I’ve had a pretty shitty last couple of years. There have been multiple people in a variety of different contexts who have treated me like crap, including people whose role (in theory) was to help me. While I don’t have PTSD, I do feel traumatized by the things that have happened to me, and that (in combination with my depression) has made me really withdraw into myself. I don’t trust people, and I don’t feel safe with people. I feel like anyone could harm me or turn on me at any time. I expect to be thrown under the bus because I have learned that this is how people treat me. So for the purpose of self-preservation, I opt to hide beneath a heavy suit of armour, hoping that people won’t be able to get through it to hurt me.
There is one exception to this psychological mess-fest of mine. He’s someone I work with, and right from the beginning I felt safe with him. To some people “safe” may sound like an odd choice of words, but for those of us living with mental illness psychological safety is huge. And I trusted him. I’m not sure why, but it just felt right. I told him about my illness very early on, and he was totally ok with it. As time has passed I’ve shared with him some of the really messy bits, but it’s almost as though the more I show my imperfections the more perfect he thinks I am. It seems like he’s able to look past the illness and see the real me, which helps me feel a little more connected to the real me that’s lying buried beneath the depression. In a lot of small ways he takes care of me. While I am fiercely independent, it feels nice to be taken care of once in a while, and it had been quite a while since I last felt that way.

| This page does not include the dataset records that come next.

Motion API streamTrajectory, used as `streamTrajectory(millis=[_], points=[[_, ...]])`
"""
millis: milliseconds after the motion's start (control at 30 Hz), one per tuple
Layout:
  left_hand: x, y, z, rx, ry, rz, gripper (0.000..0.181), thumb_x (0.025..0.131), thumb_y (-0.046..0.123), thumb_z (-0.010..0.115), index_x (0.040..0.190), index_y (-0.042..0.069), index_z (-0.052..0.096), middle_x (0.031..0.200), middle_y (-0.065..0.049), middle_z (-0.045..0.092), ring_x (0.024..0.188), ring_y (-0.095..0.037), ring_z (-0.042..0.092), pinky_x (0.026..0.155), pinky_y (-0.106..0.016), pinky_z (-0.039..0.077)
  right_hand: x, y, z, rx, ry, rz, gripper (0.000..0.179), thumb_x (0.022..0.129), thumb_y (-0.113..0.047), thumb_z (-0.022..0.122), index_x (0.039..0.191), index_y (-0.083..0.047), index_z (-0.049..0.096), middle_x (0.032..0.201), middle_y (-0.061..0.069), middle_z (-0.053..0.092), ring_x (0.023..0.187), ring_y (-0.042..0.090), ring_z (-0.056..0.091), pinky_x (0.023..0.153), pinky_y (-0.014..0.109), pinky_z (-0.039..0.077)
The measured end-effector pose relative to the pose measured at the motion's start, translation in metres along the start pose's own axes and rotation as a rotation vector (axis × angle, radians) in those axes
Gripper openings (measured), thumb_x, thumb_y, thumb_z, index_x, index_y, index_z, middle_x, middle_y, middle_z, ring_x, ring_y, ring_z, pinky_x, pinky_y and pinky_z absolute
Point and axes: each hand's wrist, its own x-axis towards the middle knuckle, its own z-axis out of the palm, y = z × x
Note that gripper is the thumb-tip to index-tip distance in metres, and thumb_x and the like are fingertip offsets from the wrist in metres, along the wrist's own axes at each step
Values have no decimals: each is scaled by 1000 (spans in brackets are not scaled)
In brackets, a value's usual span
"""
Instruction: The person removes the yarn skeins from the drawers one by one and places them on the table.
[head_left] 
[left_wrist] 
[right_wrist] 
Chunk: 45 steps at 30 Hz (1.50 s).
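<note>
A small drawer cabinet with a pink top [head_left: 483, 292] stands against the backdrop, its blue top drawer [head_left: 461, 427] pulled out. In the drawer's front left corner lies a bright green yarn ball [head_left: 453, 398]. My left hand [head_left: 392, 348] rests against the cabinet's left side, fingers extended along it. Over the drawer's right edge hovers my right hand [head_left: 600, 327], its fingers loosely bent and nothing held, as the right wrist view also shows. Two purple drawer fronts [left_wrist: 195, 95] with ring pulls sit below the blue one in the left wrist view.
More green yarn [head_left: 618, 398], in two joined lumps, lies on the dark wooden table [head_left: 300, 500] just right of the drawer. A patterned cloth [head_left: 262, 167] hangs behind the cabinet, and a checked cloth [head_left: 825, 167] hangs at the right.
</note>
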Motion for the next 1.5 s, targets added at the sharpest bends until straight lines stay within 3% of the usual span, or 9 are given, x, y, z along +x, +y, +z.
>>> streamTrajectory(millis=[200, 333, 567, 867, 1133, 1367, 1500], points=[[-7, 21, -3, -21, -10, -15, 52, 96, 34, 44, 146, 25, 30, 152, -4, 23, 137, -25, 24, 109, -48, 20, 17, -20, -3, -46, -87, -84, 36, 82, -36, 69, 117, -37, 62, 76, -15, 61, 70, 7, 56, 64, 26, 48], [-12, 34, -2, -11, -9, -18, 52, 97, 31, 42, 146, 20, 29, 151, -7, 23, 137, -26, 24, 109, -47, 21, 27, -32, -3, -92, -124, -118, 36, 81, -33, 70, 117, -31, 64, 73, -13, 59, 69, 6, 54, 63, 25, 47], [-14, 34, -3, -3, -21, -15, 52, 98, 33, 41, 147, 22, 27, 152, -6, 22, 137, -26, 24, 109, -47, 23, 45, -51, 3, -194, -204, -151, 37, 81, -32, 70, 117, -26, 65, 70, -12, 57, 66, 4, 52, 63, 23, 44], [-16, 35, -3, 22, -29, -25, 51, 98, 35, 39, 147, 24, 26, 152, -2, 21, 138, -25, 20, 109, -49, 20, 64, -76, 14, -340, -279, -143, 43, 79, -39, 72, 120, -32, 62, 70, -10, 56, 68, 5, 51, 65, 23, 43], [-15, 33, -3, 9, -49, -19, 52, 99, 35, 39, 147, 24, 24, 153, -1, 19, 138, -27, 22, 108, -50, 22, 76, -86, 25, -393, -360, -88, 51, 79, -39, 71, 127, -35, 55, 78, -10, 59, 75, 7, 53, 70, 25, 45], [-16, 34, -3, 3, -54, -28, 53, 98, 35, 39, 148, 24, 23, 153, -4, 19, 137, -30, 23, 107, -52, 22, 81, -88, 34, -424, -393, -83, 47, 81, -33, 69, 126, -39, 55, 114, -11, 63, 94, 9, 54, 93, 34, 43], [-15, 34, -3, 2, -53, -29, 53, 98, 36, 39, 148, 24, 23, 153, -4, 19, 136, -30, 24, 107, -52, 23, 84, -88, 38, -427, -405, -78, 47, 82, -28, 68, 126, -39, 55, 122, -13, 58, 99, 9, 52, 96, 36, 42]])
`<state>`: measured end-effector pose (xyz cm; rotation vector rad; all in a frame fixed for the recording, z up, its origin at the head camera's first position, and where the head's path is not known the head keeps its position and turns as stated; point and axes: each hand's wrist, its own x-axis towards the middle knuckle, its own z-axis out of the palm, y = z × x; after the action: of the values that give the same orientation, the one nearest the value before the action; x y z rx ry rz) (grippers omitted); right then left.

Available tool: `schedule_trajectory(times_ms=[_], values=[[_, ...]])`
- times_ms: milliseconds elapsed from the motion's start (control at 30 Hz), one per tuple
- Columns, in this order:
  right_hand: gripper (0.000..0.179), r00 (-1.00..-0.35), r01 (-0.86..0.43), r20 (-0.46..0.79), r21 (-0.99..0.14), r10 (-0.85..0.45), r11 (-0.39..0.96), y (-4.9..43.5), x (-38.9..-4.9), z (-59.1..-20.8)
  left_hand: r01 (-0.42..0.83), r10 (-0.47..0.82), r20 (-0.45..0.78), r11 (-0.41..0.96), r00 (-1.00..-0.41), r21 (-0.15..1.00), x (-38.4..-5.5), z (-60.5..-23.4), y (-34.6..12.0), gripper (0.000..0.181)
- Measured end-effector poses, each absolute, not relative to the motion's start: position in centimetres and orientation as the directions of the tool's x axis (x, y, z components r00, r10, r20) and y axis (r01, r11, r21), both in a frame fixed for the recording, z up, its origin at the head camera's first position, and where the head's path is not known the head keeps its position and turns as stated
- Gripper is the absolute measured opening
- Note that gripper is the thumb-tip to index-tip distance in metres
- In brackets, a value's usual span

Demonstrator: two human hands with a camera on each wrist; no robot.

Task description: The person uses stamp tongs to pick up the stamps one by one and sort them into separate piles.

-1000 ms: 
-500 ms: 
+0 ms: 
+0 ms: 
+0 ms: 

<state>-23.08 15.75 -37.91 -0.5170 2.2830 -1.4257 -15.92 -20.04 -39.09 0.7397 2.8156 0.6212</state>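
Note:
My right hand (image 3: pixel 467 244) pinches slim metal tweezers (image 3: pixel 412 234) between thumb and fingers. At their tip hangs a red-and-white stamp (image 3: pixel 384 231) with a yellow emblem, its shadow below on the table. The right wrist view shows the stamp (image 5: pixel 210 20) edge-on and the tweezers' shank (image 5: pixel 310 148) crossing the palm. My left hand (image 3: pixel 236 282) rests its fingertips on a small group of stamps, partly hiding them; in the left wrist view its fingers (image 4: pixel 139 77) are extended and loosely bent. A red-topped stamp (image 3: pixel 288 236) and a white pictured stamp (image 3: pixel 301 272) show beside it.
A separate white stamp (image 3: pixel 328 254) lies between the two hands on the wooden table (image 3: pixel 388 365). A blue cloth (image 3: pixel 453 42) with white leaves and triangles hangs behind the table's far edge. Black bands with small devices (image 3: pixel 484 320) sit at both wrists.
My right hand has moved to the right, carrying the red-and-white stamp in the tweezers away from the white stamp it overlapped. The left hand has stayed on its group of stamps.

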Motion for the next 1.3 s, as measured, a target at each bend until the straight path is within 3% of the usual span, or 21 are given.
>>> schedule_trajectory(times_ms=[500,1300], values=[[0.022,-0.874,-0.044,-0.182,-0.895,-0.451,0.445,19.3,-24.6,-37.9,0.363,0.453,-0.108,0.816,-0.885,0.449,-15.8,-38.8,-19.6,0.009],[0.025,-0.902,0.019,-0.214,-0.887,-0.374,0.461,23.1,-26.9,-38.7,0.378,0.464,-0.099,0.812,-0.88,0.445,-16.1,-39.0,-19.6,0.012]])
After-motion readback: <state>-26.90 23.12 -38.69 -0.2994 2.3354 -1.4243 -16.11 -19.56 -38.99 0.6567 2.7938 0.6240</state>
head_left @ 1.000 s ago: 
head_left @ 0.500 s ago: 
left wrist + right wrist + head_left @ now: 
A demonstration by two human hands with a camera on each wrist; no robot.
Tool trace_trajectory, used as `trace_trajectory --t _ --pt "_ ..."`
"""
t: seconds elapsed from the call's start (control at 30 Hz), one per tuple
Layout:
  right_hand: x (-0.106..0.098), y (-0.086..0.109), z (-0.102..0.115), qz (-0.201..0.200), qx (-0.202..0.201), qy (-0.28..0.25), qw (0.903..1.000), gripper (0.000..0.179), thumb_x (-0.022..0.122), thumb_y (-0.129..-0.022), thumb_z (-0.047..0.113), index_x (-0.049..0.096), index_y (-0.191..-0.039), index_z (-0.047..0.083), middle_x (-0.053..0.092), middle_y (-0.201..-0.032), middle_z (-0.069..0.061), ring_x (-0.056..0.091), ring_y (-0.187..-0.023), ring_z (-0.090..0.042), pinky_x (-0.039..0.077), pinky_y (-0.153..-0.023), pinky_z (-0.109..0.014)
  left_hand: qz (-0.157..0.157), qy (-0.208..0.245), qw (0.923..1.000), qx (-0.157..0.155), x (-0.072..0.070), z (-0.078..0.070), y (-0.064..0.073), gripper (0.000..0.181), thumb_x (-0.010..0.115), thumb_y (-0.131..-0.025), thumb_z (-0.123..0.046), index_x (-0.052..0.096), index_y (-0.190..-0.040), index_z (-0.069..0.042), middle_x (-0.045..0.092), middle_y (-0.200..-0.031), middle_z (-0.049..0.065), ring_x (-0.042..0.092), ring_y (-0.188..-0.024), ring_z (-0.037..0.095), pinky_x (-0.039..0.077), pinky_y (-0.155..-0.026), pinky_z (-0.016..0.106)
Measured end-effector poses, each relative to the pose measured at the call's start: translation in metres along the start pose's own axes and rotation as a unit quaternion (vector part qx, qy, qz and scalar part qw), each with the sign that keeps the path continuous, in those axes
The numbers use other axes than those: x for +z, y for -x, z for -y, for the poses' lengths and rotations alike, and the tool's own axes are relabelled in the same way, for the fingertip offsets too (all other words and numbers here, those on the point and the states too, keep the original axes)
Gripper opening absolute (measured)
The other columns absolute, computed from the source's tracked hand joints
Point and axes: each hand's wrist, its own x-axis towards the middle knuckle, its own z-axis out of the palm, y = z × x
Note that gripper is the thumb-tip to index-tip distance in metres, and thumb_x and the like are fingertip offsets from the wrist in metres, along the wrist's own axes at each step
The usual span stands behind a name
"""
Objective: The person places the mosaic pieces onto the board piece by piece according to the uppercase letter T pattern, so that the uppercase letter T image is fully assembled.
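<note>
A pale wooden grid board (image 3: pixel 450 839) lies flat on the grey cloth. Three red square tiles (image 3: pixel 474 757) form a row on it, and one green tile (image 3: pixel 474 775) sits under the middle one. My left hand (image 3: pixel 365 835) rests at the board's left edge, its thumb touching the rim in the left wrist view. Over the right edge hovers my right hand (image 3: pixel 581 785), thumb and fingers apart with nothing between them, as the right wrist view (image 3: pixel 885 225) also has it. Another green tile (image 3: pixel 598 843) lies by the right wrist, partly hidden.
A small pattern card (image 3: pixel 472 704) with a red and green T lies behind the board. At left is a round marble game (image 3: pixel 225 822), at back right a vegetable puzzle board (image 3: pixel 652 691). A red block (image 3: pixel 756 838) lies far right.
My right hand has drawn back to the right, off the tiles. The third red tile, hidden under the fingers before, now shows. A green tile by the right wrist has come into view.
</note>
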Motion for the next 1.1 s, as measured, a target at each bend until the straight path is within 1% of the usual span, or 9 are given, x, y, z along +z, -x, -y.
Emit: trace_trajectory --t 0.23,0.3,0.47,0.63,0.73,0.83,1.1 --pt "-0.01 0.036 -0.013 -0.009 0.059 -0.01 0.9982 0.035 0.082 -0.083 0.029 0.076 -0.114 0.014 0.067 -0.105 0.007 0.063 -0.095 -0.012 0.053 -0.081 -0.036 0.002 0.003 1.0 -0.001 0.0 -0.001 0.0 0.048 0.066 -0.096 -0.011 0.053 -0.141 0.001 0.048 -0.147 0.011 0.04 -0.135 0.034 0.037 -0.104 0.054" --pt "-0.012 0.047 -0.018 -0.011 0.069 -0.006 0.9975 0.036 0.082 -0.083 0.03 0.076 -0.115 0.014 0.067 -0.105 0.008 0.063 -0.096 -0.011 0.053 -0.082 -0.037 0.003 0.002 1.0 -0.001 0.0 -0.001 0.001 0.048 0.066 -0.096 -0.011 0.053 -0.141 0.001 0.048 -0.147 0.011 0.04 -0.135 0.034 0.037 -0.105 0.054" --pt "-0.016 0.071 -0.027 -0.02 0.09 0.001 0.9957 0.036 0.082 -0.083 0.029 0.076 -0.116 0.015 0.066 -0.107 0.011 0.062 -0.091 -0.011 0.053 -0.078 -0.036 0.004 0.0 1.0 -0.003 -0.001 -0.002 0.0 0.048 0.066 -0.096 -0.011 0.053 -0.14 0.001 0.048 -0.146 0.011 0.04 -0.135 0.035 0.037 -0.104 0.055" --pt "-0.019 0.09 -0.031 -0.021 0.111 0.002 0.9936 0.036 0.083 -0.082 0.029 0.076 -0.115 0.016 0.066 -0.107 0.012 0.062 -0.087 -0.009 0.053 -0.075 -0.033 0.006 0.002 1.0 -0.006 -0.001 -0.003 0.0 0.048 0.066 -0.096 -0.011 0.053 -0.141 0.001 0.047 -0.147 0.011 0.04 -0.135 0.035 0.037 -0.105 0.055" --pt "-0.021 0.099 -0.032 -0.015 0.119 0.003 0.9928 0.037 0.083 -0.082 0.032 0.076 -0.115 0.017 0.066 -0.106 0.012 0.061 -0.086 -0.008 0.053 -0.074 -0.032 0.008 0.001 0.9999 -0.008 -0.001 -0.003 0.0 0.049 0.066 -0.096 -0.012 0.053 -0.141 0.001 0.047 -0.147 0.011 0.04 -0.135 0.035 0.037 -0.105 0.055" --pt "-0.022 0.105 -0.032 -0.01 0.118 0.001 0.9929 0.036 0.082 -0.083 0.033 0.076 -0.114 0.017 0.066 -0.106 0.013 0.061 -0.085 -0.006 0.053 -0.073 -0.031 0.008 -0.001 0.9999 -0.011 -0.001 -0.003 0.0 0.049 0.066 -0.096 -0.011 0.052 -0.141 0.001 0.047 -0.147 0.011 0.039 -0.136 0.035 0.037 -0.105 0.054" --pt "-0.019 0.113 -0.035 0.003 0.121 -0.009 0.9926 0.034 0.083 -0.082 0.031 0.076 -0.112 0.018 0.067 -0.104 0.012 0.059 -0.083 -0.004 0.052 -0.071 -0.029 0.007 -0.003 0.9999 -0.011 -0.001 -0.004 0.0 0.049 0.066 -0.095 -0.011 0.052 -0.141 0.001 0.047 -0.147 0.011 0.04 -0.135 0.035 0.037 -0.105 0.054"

Lately we’ve started communicating quite a bit outside of work, which has been really nice. I’m not sure where exactly this will end up taking us, but I’m enjoying the ride. It’s interesting to reflect on how easily I felt safe with this person despite my internal scars and deep-seated mistrust of others. Is it possible to “just know” that someone is not going to hurt you? Probably not, but I guess it’s reassuring that I am still able to trust, albeit highly selectively. I’m not so completed disconnected from the world that trust is impossible, which on some level kind of surprises me.
I think we all put on armour as needed to protect our vulnerable inner selves from the world around us. The challenge is finding some sort of balance so that we’re not completely closed off, and establishing a dividing line between self-protection and avoidance. I have a lot more work to do on relaxing my own armour, but at least I’m making a start.
What sort of armour do you wear to keep yourself safe?